Programmaticaly parse archive loaded with addFileArchive

If you are a new Irrlicht Engine user, and have a newbie-question, this is the forum for you. You may also post general programming questions here.
Cube_
Posts: 1010
Joined: Mon Oct 24, 2011 10:03 pm
Location: 0x45 61 72 74 68 2c 20 69 6e 20 74 68 65 20 73 6f 6c 20 73 79 73 74 65 6d

Programmaticaly parse archive loaded with addFileArchive

Post by Cube_ »

So what I want to do is pack resources into archive files (for a few reason, better density on disk, easier to distribute, fewer open file handles etc), and the loading archives part seems pretty simple.
The problem is actually building a list of files found within, I can't seem to actually get the file list from the archive, neither with FILESYSTEM_NATIVE or FILESYSTEM_VIRTUAL

Code: Select all

 
    io::IFileSystem* fs = game->device->getFileSystem();
    fs->changeWorkingDirectoryTo("Data/");
    IFileList *fileList = fs->createFileList();
    fs->setFileListSystem(FILESYSTEM_NATIVE);
        int tmpj = 0;
    for (unsigned int i = 0; i < fileList->getFileCount(); ++i)
    {
        s = fileList->getFullFileName(i);
        //.gaf is actually just renamed zip <3
        if (s.find(".tgz") >= 0 || s.find(".tar.gz") >= 0 || s.find(".gaf") >= 0)
        {
            strArray[tmpj] = s.c_str();
            tmpj++;
        }
    }
 
    for (int i = 0; i < tmpj; i++)
    {
        wprintf(L"loading file: %lS\n", strArray[i].c_str());
        fs->addFileArchive(strArray[i].c_str(), false, false, EFAT_GZIP);
    }
 
    //fs->setFileListSystem(FILESYSTEM_VIRTUAL);
    fileList = fs->createFileList();
    for (int j = 0; j < fileList->getFileCount(); j++)
    {
        //try to find files in archives.
        s = fileList->getFullFileName(j);
        wprintf(L"found file: %ls\n", s.c_str());
        //do things with files found
    }
I'm surely missing something, but I can't pinpoint it; what I want to do is to load whatever archives found and then get a string list of all files found within, but I can't figure out how to do that - the file list doesn't update with or without a call to fileList = fs->createFileList(); after archives have loaded (this tells me I'm doing something wrong, but I can't figure it out)
"this is not the bottleneck you are looking for"
hendu
Posts: 2600
Joined: Sat Dec 18, 2010 12:53 pm

Re: Programmaticaly parse archive loaded with addFileArchive

Post by hendu »

FWIW, I used physfs for my games' archive needs, since I needed it anyway for the platform save dir abstraction, and preferred its API to irr's.
CuteAlien
Admin
Posts: 9734
Joined: Mon Mar 06, 2006 2:25 pm
Location: Tübingen, Germany
Contact:

Re: Programmaticaly parse archive loaded with addFileArchive

Post by CuteAlien »

Doesn't look wrong to me on first view.
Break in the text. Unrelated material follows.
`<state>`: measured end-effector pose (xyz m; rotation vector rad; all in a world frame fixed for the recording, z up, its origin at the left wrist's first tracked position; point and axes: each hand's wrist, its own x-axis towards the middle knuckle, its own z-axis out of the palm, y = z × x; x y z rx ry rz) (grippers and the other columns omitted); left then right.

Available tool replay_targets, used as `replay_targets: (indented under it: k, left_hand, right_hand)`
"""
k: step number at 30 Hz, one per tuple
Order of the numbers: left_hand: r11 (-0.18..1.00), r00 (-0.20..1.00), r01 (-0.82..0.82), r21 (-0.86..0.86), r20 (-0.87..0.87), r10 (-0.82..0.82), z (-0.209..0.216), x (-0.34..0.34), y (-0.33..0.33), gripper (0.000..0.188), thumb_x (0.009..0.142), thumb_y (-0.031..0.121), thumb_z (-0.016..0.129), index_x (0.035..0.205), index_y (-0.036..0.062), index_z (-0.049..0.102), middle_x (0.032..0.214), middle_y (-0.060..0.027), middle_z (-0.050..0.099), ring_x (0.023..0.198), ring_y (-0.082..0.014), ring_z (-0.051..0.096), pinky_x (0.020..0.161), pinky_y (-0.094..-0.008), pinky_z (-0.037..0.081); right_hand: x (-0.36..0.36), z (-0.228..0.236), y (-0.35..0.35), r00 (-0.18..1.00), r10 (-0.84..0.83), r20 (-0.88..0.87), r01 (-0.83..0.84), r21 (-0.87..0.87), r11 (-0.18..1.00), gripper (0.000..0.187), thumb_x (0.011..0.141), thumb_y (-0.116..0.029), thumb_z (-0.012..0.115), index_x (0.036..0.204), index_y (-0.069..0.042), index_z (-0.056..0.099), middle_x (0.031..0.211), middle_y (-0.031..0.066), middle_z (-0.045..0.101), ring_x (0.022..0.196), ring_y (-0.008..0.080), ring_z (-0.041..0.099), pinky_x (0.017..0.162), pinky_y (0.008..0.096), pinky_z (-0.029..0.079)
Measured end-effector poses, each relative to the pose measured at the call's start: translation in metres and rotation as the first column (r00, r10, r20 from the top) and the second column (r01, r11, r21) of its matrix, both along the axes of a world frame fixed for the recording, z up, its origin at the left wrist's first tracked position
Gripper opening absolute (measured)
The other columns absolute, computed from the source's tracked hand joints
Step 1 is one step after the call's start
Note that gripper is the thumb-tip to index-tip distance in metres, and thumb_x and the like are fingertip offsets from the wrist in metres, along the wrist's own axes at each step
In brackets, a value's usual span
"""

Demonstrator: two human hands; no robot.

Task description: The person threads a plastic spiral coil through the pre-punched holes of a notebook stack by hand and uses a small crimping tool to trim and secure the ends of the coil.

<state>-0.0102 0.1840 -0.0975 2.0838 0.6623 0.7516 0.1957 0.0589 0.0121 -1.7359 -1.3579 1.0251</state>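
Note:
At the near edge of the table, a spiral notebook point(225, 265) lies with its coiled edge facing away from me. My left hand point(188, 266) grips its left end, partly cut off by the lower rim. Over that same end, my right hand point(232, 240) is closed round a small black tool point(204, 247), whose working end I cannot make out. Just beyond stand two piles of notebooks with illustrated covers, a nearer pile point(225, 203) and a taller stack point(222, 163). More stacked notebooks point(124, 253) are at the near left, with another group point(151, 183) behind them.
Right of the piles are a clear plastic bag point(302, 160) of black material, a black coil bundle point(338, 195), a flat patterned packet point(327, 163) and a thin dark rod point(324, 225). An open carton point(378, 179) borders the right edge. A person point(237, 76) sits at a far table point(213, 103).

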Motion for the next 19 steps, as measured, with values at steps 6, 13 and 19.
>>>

Are you getting any errors on console? I didn't know we support tar.gz by the way :-) Will have to check that myself some time.
IRC: #irrlicht on irc.libera.chat
Code snippet repository: https://github.com/mzeilfelder/irr-playground-micha
Free racer made with Irrlicht: http://www.irrgheist.com/hcraftsource.htm
Cube_
Posts: 1010
Joined: Mon Oct 24, 2011 10:03 pm
Location: 0x45 61 72 74 68 2c 20 69 6e 20 74 68 65 20 73 6f 6c 20 73 79 73 74 65 6d

Re: Programmaticaly parse archive loaded with addFileArchive

Post by Cube_ »

hendu wrote:FWIW, I used physfs for my games' archive needs, since I needed it anyway for the platform save dir abstraction, and preferred its API to irr's.
Irrlicht's capabilities should be sufficient; I just need basic RO to fetch files from archive.
CuteAlien wrote:Doesn't look wrong to me on first view. Are you getting any errors on console? I didn't know we support tar.gz by the way :-) Will have to check that myself some time.
I didn't either but google and the docu tells me we do, what with EFAT_GZIP and that irrlicht throws "unsupported type" (and then crashes, not very graceful imo - print warning and ignore load request is much less intrusive) on unsupported archives but happily parsed my tar.gz

No errors, but also not the printf output I expect, i.e I mount the archives but I can't loop over the rebuilt (or old) file list and get these files; regardless of what I set the working directory to (I tried looking relative to Data/ and Relative to the program working directory to no avail)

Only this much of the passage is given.